Non. Ici, le principal sujet, c’est la différence entre ce qui motive un humain dans sa manière d’agir, et ce qu’en perçoivent « les autres ».
Au travers des déboires de son héros, Pierre Coutras livre une analyse très fine de la facilité avec laquelle on est jugé, catalogué, ostracisé.
Quoi que fasse ou que dise Gribouille, il est critiqué, jusqu’à ce que la vie enfin lui rende justice…
Car tout finira bien… enfin, ça grince un peu, quand même… Est-on vraiment satisfait de voir Gribouille, enfin, Monsieur Taradol, devenir quelqu’un de « normal » ???
Publié dès la fin de la grande guerre, le roman est réédité en 1930, enrichi des illustrations de A.-U. Perruche, en couverture, et au fil du texte.
L’Agenda de 1930, au jeudi 3 avril, nous apprend que c’est sur les conseils de sa mère que Pierre Coutras « décide tout d’un coup de rééditer les « Tribulations d’un Poilu » avec les dessins de Perruche »
Ces illustrations typiques des années 30 apportent beaucoup de charme à la lecture, et j’aurais aimé en savoir plus sur la relation entre Pierre Coutras et son illustrateur, mais cela viendra peut-être un jour ?

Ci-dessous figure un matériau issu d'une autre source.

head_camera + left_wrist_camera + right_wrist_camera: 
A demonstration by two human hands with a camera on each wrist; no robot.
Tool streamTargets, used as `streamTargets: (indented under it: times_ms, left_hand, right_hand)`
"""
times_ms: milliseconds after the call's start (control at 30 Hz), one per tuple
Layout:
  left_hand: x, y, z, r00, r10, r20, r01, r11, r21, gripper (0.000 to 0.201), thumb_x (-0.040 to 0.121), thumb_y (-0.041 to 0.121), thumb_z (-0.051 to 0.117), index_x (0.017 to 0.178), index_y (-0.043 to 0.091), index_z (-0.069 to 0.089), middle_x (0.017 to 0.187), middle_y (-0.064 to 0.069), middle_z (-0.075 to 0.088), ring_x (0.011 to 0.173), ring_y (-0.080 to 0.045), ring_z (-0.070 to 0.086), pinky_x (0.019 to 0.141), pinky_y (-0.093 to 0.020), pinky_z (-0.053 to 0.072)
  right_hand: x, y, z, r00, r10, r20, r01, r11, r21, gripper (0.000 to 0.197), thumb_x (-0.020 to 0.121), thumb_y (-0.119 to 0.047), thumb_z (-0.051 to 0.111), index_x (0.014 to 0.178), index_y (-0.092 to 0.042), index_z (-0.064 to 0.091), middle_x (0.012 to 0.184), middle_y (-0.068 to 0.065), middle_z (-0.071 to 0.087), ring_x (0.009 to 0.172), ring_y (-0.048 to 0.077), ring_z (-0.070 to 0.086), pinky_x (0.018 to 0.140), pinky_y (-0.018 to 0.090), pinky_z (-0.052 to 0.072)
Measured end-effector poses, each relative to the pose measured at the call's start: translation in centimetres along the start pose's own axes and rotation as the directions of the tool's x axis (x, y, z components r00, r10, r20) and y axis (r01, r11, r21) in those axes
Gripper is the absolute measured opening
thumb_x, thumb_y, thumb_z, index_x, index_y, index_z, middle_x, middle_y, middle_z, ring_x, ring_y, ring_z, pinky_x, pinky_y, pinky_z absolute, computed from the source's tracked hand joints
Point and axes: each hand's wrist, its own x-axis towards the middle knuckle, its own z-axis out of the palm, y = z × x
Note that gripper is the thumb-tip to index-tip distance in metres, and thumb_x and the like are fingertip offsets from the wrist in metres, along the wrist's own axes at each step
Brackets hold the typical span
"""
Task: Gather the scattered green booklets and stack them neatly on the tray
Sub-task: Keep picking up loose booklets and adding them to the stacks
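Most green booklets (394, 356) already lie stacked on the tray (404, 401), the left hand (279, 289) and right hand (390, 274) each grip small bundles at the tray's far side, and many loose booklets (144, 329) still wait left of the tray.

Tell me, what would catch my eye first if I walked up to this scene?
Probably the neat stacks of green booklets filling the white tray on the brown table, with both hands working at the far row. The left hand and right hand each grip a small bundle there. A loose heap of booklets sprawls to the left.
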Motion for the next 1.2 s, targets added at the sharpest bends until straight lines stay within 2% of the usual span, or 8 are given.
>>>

Voici tout ce que j’ai trouvé sur internet, en espérant qu’il s’agit de la bonne personne :
Albert Perruche
Matricule de l’Ecole des Beaux-Arts : 6745. Albert Perruche, né à Avignon (Vaucluse) le 7 juin 1891, élève de l’École régionale d’architecture de Marseille (en décembre 1911), admis en 2è classe le 30 décembre 1911, obtient une mention en exercices d’histoire de l’architecture et 2 2è mentions en éléments analytiques pour un total de 3 valeurs entre le 23 janvier et le 23 juillet 1912 (Archives nationales de France, 19920445/126, feuille de valeurs)
En conclusion, si j’ajoute à tout cela un style alerte, léger, humoristique, et beaucoup d’érudition (la seule lecture de Gribouille est le Dictionnaire Larousse, dont il ne se sépare jamais), un héros sensible et émouvant, un effroyable guerre et une belle histoire d’amour, je trouve ces « Tribulations d’un Poilu » très réussies.
Et si vous ne les avez jamais lues, ou si vous les avez oubliées, j’espère vous avoir donné envie de les lire ou relire.
Poursuivons notre parcours initiatique… Nous avons déjà vu le Mat (ou le Fou) associé à un autre roman, mais il s’impose à nouveau ici, symbole de l’innocent qui à tout à découvrir.
Muni d’un maigre bagage, et harcelé par un animal, il garde confiance en l’avenir et avance sur le chemin de la Connaissance.